Dans le cadre d'un processus itératif, l'algorithme global sélectionne le groupe de robots le plus prometteur avec le réseau neuronal, décongestionne le groupe avec le solveur basé sur la recherche, puis sélectionne le groupe suivant le plus prometteur avec le réseau neuronal, et ainsi de suite.
Considérer les relations
Le réseau neuronal peut raisonner efficacement sur des groupes de robots car il capture les relations complexes qui existent entre les robots individuels. Par exemple, même si un robot peut être éloigné d’un autre au départ, leurs chemins peuvent quand même se croiser au cours de leurs déplacements.
La technique rationalise également le calcul en codant les contraintes une seule fois, plutôt que de répéter le processus pour chaque sous-problème. Par exemple, dans un entrepôt de 800 robots, décongestionner un groupe de 40 robots nécessite de retenir les 760 autres robots comme contraintes. D'autres approches nécessitent de raisonner sur les 800 robots une fois par groupe et à chaque itération.
Au lieu de cela, l’approche des chercheurs nécessite uniquement de raisonner sur les 800 robots une fois dans tous les groupes, à chaque itération.
« L’entrepôt est un vaste environnement, donc beaucoup de ces groupes de robots partageront certains aspects d’un problème plus vaste. Nous avons conçu notre architecture pour utiliser ces informations communes », ajoute-t-elle.
Ils ont testé leur technique dans plusieurs environnements simulés, dont certains ressemblant à des entrepôts, d'autres avec des obstacles aléatoires et même des environnements semblables à des labyrinthes qui imitent les intérieurs de bâtiments.

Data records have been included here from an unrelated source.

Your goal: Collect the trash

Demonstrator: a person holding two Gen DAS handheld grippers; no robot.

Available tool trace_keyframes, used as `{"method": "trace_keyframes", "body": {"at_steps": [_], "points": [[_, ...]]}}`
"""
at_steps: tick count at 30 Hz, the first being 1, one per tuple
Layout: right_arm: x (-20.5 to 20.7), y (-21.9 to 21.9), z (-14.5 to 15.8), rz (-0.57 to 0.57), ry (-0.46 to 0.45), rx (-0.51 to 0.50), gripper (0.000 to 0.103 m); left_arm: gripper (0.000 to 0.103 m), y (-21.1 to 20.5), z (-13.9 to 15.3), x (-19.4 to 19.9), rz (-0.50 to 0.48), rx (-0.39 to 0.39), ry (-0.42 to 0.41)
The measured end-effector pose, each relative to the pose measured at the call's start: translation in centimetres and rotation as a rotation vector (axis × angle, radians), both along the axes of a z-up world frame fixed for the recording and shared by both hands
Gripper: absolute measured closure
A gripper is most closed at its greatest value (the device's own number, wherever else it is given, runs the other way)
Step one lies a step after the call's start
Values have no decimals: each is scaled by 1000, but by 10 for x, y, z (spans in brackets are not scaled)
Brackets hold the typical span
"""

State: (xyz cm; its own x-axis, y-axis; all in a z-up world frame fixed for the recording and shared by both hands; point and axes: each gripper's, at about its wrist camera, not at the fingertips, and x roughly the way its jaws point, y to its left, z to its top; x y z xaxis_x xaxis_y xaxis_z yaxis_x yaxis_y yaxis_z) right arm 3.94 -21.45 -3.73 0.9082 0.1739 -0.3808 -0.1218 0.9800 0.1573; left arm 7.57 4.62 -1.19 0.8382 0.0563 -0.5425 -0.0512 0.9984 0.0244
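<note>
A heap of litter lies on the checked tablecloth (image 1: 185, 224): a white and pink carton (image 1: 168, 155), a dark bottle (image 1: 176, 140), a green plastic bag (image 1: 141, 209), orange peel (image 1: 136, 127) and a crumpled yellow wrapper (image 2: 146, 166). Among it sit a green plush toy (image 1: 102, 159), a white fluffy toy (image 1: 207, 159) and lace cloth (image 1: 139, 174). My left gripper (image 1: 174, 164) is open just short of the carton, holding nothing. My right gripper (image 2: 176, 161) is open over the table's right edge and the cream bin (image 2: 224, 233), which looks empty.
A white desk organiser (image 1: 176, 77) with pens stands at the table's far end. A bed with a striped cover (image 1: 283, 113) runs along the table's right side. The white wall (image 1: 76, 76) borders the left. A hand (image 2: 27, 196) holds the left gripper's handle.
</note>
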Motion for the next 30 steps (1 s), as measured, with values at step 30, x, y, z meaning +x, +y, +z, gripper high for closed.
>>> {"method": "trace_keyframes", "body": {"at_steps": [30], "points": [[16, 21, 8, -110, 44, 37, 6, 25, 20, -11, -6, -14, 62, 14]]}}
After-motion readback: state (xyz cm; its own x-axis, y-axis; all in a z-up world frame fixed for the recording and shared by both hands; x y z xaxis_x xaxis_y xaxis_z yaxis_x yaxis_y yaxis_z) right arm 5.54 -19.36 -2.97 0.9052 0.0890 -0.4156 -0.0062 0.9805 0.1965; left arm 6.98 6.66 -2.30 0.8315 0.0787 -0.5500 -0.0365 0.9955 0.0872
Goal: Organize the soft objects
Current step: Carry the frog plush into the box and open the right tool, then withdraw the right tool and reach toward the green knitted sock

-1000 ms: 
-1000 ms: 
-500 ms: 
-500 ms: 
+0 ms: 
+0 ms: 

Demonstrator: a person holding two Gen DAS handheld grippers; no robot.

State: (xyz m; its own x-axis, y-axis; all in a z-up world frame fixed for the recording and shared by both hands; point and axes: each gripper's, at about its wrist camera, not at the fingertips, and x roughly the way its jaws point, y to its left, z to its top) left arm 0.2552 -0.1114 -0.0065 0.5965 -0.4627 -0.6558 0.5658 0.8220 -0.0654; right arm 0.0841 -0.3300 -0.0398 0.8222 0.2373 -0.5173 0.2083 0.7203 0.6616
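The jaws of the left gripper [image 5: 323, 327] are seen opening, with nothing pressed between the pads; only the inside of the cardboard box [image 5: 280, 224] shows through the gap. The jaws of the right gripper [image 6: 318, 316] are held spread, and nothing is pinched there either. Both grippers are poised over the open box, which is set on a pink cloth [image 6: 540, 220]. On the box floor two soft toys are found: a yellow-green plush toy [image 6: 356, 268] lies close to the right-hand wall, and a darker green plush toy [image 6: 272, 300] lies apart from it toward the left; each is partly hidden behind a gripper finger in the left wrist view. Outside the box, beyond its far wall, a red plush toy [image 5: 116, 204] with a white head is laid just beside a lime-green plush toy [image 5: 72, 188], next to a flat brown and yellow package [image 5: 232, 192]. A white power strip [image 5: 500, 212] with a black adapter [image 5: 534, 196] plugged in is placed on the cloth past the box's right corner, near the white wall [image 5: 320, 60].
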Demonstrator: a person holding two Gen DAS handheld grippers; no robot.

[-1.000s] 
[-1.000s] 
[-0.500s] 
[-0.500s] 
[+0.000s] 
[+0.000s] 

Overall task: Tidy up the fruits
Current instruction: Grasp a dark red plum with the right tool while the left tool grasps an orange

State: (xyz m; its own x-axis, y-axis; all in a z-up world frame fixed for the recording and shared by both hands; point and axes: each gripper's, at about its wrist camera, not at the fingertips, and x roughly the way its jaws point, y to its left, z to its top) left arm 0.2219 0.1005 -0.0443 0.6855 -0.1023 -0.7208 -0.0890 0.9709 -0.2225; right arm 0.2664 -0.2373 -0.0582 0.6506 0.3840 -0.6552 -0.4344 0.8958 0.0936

En identifiant les groupes les plus efficaces à décongestionner, leur approche basée sur l'apprentissage décongestionne l'entrepôt jusqu'à quatre fois plus rapidement que les approches fortes non basées sur l'apprentissage. Même en tenant compte de la surcharge de calcul supplémentaire liée à l’exécution du réseau neuronal, leur approche a tout de même résolu le problème 3,5 fois plus rapidement.
À l’avenir, les chercheurs souhaitent tirer de leur modèle neuronal des informations simples et basées sur des règles, car les décisions du réseau neuronal peuvent être opaques et difficiles à interpréter. Des méthodes plus simples, basées sur des règles, pourraient également être plus faciles à mettre en œuvre et à maintenir dans de véritables environnements d’entrepôt robotisé.
« Cette approche est basée sur une nouvelle architecture où les mécanismes de convolution et d’attention interagissent de manière efficace et efficiente. De manière impressionnante, cela permet de prendre en compte la composante spatio-temporelle des chemins construits sans avoir besoin d'une ingénierie de fonctionnalités spécifiques au problème. Les résultats sont remarquables : non seulement il est possible d'améliorer les méthodes de recherche de pointe dans les grands quartiers en termes de qualité de la solution et de rapidité, mais le modèle se généralise à merveille à des cas inédits », déclare Andrea Lodi, directeur d'Andrew. H. et Ann R. Tisch professeur à Cornell Tech, et qui n'a pas participé à cette recherche.
Ce travail a été soutenu par Amazon et le MIT Amazon Science Hub.